On Thu, 26 Feb 2004, Dennis Bjorklund wrote:

On Thu, 26 Feb 2004, Gavin Sherry wrote:

Comments? Questions? Suggestions?

Is that plan that in the future one can split a single table into
different table spaces? Like storing all rows with year < 1999 in one
tablespace and the rest in another?

These are called partitions in oracle. You can approximate this with table
spaces by using a partial index and putting it in a different table space.
The problem, of course, is seq scans.

With the rule system and two underlying tables one could make it work by
hand I think.

I've never used tablespaces in oracle so I don't know what it can offer.
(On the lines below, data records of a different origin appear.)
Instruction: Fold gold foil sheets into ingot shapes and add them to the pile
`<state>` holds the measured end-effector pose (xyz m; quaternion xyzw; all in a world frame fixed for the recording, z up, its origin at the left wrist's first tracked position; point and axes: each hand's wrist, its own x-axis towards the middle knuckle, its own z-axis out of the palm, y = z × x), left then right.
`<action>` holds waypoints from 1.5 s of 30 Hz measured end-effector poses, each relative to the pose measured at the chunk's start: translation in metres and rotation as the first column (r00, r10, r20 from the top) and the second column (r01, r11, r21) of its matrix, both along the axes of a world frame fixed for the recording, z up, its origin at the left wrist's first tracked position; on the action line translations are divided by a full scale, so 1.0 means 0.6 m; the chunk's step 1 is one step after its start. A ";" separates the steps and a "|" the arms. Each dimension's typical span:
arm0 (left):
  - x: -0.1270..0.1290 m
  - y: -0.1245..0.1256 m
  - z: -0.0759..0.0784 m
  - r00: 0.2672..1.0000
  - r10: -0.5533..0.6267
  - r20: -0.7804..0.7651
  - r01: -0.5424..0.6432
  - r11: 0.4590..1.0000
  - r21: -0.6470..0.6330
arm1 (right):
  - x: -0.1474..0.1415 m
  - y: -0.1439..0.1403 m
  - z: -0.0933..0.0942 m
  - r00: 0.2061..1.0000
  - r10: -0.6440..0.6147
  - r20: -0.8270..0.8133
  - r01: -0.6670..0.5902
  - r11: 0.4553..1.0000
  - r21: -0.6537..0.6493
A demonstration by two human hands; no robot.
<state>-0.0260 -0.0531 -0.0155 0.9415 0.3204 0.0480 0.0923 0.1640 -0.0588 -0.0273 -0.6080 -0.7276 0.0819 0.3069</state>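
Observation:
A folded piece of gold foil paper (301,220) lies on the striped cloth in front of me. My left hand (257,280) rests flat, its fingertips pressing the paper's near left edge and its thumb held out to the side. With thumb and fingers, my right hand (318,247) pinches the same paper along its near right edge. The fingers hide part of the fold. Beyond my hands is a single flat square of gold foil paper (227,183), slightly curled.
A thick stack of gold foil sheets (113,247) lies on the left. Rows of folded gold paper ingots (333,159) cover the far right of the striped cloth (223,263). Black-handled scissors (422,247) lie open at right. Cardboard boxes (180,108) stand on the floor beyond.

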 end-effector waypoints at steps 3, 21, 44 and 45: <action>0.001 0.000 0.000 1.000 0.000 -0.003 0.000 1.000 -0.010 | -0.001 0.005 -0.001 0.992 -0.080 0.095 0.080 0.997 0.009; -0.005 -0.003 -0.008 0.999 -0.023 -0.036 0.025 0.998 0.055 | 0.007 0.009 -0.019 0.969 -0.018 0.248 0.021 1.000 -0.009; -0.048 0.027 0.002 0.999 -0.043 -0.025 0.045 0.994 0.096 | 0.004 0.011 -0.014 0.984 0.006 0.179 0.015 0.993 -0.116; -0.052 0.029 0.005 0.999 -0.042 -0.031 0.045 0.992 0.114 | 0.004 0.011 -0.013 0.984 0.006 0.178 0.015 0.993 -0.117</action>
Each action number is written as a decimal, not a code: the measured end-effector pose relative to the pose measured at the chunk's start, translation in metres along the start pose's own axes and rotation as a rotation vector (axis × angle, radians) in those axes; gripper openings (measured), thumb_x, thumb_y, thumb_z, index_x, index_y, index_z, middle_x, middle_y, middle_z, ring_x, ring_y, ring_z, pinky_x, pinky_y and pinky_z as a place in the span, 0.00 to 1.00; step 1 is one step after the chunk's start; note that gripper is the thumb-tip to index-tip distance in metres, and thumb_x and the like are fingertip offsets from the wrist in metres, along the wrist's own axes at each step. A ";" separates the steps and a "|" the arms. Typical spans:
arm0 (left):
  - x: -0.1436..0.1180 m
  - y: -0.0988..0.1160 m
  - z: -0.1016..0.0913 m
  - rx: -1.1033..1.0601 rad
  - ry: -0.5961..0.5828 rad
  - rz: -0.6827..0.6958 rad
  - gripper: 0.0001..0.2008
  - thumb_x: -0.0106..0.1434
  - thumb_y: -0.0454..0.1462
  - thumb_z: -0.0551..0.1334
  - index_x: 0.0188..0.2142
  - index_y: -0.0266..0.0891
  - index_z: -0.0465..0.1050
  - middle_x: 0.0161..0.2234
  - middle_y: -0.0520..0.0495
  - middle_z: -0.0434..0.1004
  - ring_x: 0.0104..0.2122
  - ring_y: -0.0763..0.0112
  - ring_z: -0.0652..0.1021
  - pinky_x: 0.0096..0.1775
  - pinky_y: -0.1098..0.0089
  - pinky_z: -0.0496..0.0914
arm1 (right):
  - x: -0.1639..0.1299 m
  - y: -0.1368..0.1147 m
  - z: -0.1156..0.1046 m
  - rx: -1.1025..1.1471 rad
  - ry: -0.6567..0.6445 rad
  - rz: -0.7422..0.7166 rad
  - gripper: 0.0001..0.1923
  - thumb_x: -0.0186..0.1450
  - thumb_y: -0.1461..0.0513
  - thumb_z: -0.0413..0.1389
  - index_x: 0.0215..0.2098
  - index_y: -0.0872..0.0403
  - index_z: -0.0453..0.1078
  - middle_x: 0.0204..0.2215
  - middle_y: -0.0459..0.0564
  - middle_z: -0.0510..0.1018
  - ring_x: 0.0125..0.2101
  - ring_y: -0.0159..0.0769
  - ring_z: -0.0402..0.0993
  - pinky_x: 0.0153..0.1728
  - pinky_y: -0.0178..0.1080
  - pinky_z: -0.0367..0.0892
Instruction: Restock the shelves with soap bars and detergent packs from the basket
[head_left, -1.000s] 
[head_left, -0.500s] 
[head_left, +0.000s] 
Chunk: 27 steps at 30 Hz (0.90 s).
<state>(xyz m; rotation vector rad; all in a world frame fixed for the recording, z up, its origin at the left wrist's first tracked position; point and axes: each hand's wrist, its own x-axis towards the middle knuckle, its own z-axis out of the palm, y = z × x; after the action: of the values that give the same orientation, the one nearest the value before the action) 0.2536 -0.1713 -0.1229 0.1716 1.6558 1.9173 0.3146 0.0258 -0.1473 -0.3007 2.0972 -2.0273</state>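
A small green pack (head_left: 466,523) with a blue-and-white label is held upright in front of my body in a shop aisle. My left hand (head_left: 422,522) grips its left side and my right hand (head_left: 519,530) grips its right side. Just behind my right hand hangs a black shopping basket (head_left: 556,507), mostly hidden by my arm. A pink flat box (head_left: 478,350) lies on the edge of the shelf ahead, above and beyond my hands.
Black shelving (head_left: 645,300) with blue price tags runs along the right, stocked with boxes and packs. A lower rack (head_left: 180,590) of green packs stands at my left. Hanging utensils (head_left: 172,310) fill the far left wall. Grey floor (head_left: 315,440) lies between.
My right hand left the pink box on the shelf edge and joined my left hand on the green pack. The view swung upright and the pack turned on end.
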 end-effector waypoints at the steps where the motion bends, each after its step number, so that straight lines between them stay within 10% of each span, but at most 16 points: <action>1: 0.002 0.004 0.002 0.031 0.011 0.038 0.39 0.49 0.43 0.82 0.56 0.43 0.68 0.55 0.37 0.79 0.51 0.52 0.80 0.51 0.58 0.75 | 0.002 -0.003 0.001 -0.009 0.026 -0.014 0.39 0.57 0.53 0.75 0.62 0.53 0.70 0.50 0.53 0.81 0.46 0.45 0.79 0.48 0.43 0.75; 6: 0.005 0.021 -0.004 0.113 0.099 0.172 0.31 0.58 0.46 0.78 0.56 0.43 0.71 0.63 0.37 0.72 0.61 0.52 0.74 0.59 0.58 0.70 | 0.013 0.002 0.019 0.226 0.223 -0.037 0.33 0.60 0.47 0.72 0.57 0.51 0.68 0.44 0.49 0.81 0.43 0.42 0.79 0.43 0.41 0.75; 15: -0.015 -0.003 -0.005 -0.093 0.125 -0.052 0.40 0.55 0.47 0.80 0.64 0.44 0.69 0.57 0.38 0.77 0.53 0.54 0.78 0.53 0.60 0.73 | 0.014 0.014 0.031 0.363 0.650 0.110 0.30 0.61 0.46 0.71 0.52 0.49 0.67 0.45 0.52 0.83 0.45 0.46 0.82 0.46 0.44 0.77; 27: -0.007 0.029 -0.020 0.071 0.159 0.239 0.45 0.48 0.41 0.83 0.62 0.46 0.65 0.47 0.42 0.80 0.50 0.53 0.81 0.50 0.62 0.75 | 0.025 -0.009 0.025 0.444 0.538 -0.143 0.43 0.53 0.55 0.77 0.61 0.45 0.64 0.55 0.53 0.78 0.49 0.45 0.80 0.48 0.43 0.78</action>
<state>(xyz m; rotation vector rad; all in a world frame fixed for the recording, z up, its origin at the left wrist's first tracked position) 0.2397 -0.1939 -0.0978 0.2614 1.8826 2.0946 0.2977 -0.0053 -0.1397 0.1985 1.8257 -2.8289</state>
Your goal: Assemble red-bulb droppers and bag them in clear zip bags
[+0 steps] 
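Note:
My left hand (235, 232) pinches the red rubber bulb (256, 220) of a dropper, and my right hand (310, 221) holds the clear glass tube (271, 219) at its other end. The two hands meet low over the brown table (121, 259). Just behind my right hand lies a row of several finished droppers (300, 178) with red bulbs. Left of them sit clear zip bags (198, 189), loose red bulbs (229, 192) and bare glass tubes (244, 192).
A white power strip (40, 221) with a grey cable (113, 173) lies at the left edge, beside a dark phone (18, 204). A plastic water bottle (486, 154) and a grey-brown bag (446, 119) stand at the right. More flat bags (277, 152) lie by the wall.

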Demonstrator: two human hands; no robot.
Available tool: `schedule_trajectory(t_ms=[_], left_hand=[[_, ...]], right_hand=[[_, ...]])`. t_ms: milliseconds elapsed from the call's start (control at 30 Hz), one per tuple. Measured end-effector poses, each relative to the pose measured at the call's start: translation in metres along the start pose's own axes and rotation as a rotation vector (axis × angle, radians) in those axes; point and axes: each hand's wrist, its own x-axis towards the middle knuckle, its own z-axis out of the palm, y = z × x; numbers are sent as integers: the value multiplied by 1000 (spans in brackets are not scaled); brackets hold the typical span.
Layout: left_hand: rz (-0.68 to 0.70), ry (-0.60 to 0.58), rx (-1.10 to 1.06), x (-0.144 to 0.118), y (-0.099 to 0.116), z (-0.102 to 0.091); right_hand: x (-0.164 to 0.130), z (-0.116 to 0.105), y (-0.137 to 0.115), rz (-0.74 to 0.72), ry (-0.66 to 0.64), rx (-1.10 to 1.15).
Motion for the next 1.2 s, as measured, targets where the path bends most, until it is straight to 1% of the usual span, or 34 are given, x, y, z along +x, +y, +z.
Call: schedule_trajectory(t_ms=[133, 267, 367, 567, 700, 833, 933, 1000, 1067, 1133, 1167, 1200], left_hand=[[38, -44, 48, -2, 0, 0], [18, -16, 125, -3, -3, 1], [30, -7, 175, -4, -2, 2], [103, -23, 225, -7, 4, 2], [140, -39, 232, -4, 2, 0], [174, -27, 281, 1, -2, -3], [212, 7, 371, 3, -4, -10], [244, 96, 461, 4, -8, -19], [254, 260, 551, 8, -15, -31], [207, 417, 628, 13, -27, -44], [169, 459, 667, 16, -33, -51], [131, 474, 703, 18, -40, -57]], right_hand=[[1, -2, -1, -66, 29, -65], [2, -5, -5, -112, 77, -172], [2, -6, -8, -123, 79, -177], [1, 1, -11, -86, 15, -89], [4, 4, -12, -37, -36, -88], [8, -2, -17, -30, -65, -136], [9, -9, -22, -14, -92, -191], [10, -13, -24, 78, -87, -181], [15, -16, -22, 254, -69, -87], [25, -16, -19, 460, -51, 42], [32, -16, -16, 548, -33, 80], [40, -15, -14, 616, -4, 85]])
I

Certainly, table spaces are used in many ways in oracle, db2, etc. You can
mirror data across them, have different buffer sizes for example.
In some implementations, they can be raw disk partitions (no file system).
I don't intend going this far, however.

If you don't want to discuss this now, I understand. It's not part of the
design as it is now. I'm just curious at what direction we are moving and
what is possible to do.

Well, partitions are something else entirely. Mirroring would be
interesting, but RAID designers are better at parallelisation of IO than
(some) database developers. Might be better to keep the problem seperate.

Gavin

#8Joshua D. Drake
jd@commandprompt.com
In reply to: Hans-Jürgen Schönig (#4)
Re: Tablespaces

Is it possible to put WALs and CLOGs into different tablespaces? (maybe
different RAID systems). Some companies want that ...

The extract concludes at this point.